# testdrive unlimited 2 sound bug  /  Deinstallieren????



## blub und weg (6. März 2011)

hallo ich habe tdu2 heute gespielt, und wollte es im lautstärke mixer von windows lauter stellen. als ich wieder ins spiel ging, waren keine stimmen von hany telefonaten, herrausforderungen, tipps, usw. zu hören   alles andere wie z.b. motor und umgebungsgeräusche sind aber noch vorhanden.

nun ist meine frage ob es dafür eine lösung gibt.

ich habe drüber nachgedacht, dass spiel neu zu installieren. da ist nur die frage, ob mein spielfortschritt gespeichert ist/bleibt.

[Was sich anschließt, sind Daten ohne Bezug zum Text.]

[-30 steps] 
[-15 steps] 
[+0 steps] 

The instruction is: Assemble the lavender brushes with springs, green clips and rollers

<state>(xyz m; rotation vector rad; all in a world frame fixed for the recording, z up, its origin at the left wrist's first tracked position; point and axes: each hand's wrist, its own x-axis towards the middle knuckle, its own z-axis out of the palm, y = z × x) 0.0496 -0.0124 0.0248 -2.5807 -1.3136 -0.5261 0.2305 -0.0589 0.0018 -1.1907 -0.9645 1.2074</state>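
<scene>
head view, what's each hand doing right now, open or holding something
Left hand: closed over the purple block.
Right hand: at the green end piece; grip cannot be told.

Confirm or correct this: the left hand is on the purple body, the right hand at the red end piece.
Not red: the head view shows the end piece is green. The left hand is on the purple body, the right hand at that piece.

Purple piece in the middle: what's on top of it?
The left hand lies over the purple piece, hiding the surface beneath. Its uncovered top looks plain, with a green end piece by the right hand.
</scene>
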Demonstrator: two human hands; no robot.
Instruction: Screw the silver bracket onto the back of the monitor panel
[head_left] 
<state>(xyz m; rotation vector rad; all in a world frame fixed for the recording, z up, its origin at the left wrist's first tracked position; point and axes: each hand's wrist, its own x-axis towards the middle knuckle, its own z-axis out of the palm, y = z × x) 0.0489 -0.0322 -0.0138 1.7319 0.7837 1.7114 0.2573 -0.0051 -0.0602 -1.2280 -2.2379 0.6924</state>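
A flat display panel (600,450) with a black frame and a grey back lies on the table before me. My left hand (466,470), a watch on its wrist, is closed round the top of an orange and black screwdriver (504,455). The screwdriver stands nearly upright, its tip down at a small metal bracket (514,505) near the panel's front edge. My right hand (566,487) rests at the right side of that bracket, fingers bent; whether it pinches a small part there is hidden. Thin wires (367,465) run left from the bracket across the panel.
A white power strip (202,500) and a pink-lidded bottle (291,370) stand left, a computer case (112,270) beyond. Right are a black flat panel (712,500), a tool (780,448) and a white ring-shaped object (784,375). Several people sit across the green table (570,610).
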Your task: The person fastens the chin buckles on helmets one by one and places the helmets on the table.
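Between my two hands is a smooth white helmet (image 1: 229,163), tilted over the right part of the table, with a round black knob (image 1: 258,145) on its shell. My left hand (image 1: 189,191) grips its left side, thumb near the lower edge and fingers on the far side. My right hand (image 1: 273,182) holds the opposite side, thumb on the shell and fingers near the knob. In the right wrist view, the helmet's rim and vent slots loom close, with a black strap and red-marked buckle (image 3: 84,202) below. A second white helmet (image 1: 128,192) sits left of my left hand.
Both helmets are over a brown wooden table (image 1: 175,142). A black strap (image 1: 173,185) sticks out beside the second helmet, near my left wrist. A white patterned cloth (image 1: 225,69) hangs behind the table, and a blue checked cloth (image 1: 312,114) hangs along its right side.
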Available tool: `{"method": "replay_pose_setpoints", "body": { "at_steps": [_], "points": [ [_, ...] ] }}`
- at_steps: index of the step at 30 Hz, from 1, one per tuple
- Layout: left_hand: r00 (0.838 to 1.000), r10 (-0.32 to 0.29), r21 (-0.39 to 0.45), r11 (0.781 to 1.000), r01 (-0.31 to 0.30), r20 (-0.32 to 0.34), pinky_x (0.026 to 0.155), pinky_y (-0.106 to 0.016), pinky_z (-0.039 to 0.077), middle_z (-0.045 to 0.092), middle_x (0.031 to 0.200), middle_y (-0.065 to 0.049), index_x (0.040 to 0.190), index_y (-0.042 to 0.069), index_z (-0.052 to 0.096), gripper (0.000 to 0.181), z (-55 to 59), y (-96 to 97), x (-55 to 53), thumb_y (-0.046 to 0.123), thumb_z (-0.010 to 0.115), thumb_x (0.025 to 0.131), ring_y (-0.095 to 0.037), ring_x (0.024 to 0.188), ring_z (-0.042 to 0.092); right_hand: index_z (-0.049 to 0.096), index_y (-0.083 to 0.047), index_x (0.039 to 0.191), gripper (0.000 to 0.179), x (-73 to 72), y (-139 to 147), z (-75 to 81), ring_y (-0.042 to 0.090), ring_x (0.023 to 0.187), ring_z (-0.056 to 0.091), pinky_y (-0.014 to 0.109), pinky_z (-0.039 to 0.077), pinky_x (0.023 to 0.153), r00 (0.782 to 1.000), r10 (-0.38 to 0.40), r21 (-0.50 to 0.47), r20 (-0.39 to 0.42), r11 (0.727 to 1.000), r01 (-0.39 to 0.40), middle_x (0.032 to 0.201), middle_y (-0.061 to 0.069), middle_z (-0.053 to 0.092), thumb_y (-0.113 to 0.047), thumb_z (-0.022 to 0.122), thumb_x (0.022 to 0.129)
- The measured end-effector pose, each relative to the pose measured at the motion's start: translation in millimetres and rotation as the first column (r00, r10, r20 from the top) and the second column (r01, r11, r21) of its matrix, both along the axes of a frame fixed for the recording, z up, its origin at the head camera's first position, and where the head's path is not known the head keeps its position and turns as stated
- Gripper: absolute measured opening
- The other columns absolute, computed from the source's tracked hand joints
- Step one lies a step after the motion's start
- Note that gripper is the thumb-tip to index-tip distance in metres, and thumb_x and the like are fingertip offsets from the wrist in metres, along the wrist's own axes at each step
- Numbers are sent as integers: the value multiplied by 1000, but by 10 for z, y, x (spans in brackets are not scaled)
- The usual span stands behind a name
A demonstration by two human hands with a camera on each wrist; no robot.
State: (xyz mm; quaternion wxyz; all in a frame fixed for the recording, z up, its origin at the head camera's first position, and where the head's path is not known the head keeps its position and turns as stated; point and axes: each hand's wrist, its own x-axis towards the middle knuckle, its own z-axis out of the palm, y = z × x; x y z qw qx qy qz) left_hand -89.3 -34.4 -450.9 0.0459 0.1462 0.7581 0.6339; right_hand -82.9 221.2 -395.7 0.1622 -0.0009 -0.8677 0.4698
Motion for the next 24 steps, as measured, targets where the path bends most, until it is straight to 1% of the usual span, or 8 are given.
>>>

ich hoffe mir kann jemand weiterhelfen


----------



## david430 (6. März 2011)

du könntest auch mal versuchen, einfach drüber zu installieren über die bereits benutzen tdu daten. wenn du dir unsicher bist, dann sicher einfach die savegames irgendwo,...


----------



## Royma_kaay (7. März 2011)

Also ich finde den Sound als überhaupt als Bug. Für mich war der Vorgängersound um einiges besser bzw. "voller"


----------



## watercooled (8. März 2011)

Finde ich auch.
Besonders mit dem Soundpack war er Göttlich!


----------



## david430 (8. März 2011)

die modding riege arbeitet, lasst ihr ein wenig zeit^^


----------